Somewhere below are a line with "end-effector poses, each" and a later line with "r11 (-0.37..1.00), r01". Output exactly those lines and all lines between them.

• Provided data:
*** Block opens ***

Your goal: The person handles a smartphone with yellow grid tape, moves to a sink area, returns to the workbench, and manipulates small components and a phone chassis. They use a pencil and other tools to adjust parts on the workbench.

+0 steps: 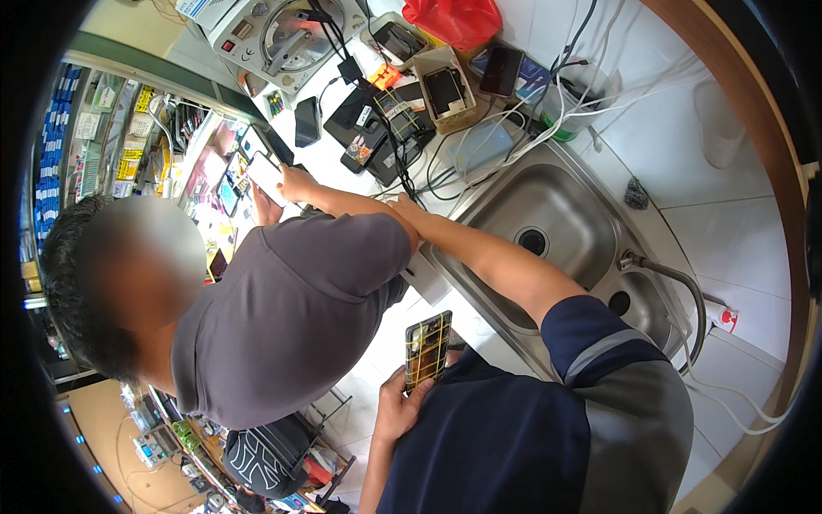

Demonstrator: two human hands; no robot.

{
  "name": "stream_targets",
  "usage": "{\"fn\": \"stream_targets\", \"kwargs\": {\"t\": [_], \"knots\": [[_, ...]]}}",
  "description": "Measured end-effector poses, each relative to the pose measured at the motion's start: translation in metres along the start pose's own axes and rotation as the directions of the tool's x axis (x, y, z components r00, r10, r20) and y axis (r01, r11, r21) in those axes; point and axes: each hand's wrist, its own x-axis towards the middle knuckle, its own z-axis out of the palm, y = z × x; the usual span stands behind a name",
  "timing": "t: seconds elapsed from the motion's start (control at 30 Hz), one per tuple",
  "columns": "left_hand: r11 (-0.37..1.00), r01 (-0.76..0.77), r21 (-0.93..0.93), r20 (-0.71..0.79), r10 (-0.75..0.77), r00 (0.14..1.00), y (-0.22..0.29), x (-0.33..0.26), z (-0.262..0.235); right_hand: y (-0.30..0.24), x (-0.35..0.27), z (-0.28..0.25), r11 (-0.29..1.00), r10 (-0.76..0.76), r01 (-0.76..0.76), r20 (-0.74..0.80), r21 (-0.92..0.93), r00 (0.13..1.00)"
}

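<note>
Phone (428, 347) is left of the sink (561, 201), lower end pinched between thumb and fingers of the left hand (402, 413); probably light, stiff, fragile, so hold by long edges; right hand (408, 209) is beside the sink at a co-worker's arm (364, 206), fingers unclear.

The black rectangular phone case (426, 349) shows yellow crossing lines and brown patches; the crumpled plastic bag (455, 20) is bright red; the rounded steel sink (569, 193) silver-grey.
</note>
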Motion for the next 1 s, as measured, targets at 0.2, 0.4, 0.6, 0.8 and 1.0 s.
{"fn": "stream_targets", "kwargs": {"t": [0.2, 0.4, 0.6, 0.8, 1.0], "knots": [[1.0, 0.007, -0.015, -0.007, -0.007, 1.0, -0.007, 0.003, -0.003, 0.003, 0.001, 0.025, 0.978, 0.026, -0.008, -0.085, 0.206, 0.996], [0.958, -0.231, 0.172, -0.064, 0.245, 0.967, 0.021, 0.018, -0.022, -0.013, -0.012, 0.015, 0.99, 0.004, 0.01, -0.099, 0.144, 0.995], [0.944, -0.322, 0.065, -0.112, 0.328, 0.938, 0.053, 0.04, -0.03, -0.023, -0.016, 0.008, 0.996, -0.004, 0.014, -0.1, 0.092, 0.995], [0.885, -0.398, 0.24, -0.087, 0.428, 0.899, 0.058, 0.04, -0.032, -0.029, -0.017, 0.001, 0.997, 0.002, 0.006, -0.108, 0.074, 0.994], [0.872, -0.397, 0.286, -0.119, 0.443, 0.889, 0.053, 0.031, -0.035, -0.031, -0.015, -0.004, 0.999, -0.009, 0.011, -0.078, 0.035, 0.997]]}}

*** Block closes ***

• Expected answer:
  "description": "Measured end-effector poses, each relative to the pose measured at the motion's start: translation in metres along the start pose's own axes and rotation as the directions of the tool's x axis (x, y, z components r00, r10, r20) and y axis (r01, r11, r21) in those axes; point and axes: each hand's wrist, its own x-axis towards the middle knuckle, its own z-axis out of the palm, y = z × x; the usual span stands behind a name",
  "timing": "t: seconds elapsed from the motion's start (control at 30 Hz), one per tuple",
  "columns": "left_hand: r11 (-0.37..1.00), r01 (-0.76..0.77), r21 (-0.93..0.93), r20 (-0.71..0.79), r10 (-0.75..0.77), r00 (0.14..1.00), y (-0.22..0.29), x (-0.33..0.26), z (-0.262..0.235); right_hand: y (-0.30..0.24), x (-0.35..0.27), z (-0.28..0.25), r11 (-0.29..1.00), r10 (-0.76..0.76), r01 (-0.76..0.76), r20 (-0.74..0.80), r21 (-0.92..0.93), r00 (0.13..1.00)"

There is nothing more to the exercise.